María no aparece muchas
veces en el Nuevo Testamento; pero si prestamos atención, no falta en ninguno
de los tres momentos decisivos de la historia de la salvación que son: la
Encarnación, la Pascua y Pentecostés; María está junto a la cuna en Belén, está
junto a la cruz en el Calvario y está en el Cenáculo en el momento de la venida
del Espíritu Santo.
“Envió Dios a su Hijo,
nacido de mujer”. Todo hombre tiene una madre que lo ha concebido en
su seno. Pero el Altísimo al dar la persona divina de su Hijo para ser envuelta
en el seno de una mujer y ésta le permitiera hacerse hombre, eleva esa
maternidad a una dignidad casi infinita. María alumbró al hijo más perfecto que
pudiera nacer. La maternidad divina de María nos lleva al corazón del misterio
cristiano. Como se declaró en el 2º C. de Constantinopla, no es que un ser
humano naciera de María y, luego, descendiera el Verbo a tal hombre, sino que
fue del seno de María de donde nació el Verbo hecho hombre.

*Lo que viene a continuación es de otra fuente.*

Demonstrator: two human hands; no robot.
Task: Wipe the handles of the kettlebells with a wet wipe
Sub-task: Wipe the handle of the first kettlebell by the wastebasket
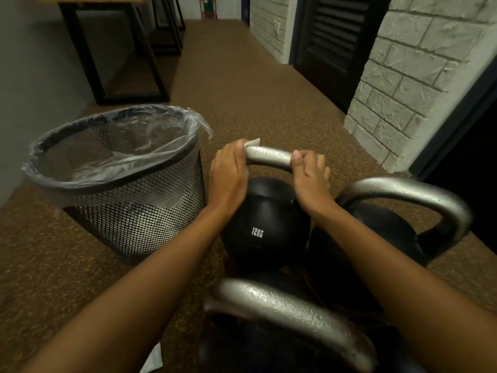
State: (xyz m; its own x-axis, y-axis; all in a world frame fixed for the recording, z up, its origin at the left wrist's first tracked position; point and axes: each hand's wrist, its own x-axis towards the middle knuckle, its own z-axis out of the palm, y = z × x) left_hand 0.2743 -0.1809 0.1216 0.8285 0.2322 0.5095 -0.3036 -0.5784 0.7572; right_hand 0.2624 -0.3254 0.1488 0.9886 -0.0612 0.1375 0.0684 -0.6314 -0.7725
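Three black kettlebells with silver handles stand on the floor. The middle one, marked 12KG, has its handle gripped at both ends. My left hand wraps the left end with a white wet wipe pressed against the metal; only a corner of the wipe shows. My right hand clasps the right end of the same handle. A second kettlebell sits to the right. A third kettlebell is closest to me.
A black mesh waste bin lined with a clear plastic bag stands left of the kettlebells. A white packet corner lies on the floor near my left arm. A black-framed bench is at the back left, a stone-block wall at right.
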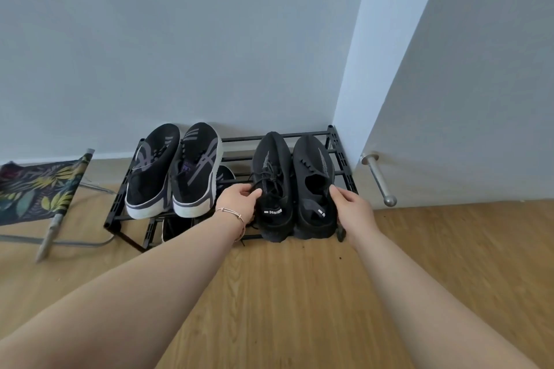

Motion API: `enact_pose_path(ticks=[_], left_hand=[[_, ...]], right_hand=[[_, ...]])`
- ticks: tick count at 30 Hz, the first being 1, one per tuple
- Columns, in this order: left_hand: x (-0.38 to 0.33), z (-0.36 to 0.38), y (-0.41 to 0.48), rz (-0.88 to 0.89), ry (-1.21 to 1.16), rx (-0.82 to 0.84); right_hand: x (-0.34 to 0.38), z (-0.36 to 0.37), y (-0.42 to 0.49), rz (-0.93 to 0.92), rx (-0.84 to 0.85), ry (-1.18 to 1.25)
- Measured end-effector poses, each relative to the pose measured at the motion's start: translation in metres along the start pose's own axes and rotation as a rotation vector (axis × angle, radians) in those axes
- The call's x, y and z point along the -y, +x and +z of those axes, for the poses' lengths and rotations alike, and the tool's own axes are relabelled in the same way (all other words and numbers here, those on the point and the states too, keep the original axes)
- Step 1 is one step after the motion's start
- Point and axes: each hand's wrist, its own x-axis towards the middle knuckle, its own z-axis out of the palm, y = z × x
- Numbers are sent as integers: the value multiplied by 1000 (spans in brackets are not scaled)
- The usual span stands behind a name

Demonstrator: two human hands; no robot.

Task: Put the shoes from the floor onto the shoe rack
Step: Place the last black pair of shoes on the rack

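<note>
- A low black metal shoe rack [335,156] stands against a pale wall at about 12 o'clock from the viewer, on a wooden floor [284,308].
- At 9 o'clock, left of the rack, a folding stool [39,189] with a leaf-print fabric seat and grey metal legs stands well apart from the hands.
- At 2 o'clock, a white door [479,84] with a metal lever handle [378,178] stands just beside the rack's right end.
- Four shoes sit on the top shelf, toes toward the wall.
- On the left are two black shoes with white soles: one [151,171] on the outside, and the other [196,169] touching it.
- On the right are two all-black laced sneakers: the left one [271,186] carries a heel tab reading "DESIGN", and the right one [314,186] touches it.
- More dark shoes show partly on the lower shelf [177,228], too hidden to count.
- Both bare forearms reach forward from 6 o'clock.
- The left hand [239,199], a thin bracelet [232,214] on its wrist, has fingers curled onto the collar and laces of the left black sneaker.
- The right hand [350,208] grips the outer heel side of the right black sneaker, thumb at the collar.
- Nothing lies between the arms and the rack.
</note>
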Motion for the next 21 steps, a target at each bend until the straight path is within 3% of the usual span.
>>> enact_pose_path(ticks=[3, 6, 8, 21], left_hand=[[16, -1, -24, -76, -6, -88], [31, 2, -50, -202, -304, 31], [34, 6, -60, -210, -369, 77], [1, 13, -40, -145, -250, -11]], right_hand=[[-10, -6, -18, 45, 107, 99], [-24, -13, -37, 70, 171, 177], [-28, -14, -47, 54, 163, 172], [1, -1, -22, 154, -2, 228]])
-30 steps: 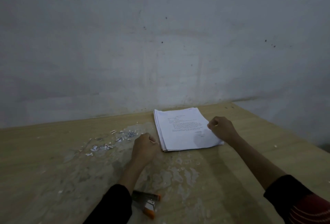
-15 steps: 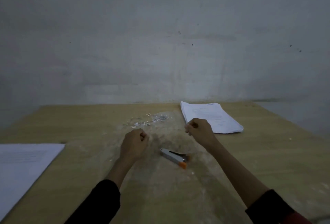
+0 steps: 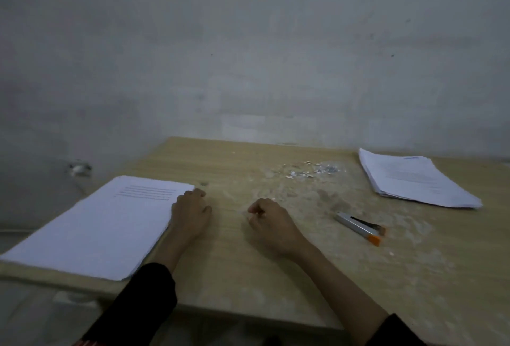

El título de Madre de Dios
lo encontramos en esa oración que se remonta al año 300 y que todavía hoy
rezamos: “Bajo tu protección nos acogemos, Santa Madre de Dios, no desoigas
nuestras súplicas...
María es aquella Mujer
prometida en el paraíso; la Mujer de las bodas de Caná; la Mujer del Calvario;
la Mujer del Apocalipsis; la que reúne en torno suyo a sus hijos para orar,
preparando así la venida del Espíritu Santo. Ella ha introducido lo humano en
el Reino de los Cielos el día de la Ascensión de su Hijo. Ella misma fue
llevada en cuerpo y alma a los cielos con gran alegría de los ángeles.